Anyone who took the time to read the load of materials councillors are given prior to most council meetings wouldn’t ask the questions Simon asks. Anyone familiar with the matters at hand would know better.
It’s one of those things that the fawning and somnolent local media think is beyond the purview of their particular brand of sycophantic, small town journalism – telling the truth about our town fathers – but anybody who has been to more than one council meeting in Abbotsford knows that the Bobbsey Twins (Simon Gibson and Dave Loewen) are known for their inability to add anything of much interest or value to any council discussion.Only Patricia Ross seems less familiar with the issues being discussed than Simon or Dave.
At their best they are funny to watch. At their worst they are an embarrassment to the public process from which they each draw an income.
For Simon to actually be considering accepting three monthly pay cheques from the public trough is so outrageous his fellow councillors will probably actually let him get away with it.
Because to deny him his triple dip would require somebody to have the courage to stand up and say what no one dares to say. And the truths it would reveal about Simon would be revealed about several others around the table as well.
Part-time Simon doesn’t even earn the councillor’s pay cheque he has been collecting for 30 years. He should be content that Mike de Jong got him a job in Victoria which pays better and carries a pension and leave the poor taxpayers of Abbotsford alone.
He has either been doing a part-time job as councillor for the last 30 years, which would be why he thinks he can do both, or he intends to do only a part-time job as councillor when he goes to Victoria.

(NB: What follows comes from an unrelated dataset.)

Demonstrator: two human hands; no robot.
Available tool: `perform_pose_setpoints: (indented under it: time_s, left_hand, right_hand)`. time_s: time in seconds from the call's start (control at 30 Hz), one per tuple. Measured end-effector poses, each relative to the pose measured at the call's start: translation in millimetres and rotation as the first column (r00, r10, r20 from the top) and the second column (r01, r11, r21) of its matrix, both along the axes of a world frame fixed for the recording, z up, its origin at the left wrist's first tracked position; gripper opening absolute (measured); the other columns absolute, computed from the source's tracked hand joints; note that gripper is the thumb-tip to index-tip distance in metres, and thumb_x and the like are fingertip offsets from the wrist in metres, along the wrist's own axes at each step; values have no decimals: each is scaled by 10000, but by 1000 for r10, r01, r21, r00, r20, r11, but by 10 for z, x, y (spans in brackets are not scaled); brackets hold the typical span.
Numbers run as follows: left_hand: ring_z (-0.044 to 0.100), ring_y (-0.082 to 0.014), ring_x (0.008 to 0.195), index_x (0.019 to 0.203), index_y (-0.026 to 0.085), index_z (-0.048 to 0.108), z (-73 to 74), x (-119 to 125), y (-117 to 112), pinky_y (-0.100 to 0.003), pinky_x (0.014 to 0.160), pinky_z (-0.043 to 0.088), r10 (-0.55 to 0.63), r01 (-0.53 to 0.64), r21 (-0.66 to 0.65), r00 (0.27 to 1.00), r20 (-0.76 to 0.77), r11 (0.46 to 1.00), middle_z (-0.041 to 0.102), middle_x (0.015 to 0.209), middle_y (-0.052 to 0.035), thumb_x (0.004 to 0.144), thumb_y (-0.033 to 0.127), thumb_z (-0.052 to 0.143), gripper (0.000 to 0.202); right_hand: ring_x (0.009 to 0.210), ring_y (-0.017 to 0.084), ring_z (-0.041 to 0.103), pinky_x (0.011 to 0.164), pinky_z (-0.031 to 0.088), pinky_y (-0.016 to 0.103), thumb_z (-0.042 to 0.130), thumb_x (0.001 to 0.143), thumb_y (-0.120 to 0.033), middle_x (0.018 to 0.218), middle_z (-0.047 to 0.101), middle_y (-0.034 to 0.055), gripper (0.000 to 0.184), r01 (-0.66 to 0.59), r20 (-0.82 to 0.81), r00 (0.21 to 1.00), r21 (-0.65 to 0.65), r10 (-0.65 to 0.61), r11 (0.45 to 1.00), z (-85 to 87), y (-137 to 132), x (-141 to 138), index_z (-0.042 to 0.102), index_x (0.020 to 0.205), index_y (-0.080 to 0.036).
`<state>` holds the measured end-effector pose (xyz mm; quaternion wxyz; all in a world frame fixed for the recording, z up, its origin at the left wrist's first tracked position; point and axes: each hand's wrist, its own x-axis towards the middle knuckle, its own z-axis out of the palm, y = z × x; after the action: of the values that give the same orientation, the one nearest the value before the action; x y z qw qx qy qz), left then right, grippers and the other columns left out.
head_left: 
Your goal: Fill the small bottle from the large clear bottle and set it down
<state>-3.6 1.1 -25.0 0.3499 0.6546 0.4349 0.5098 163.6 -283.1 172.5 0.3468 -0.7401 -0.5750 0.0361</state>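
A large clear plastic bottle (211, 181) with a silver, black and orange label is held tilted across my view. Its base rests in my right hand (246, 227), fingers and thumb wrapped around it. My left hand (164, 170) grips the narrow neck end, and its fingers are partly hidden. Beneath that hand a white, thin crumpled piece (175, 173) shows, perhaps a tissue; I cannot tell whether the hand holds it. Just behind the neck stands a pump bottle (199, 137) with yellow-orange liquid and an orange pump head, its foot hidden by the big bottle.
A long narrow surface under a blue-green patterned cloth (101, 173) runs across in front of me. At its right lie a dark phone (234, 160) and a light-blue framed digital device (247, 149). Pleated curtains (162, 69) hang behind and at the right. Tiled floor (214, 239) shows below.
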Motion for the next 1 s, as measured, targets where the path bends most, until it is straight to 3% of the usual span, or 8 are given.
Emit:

If the former is the case, he owes his friends and neighbours more than a simple an explanation for the last 30 years of public pay cheques for part-time work. If the latter, he owes his friends and neighbours an explanation of just how he intends to earn his keep doing two part-time political jobs for full-time pay.
He can’t have it both ways.
Will he give up half his councillor’s pay for the sake of the taxpayer?
We would miss the comic relief but frankly, given the damage he and his generation of small town hacks have done to this city, he ought to show some humility and gratitude for what he’s been allowed to get away with all of these years and just move on to his indexed retirement in Victoria.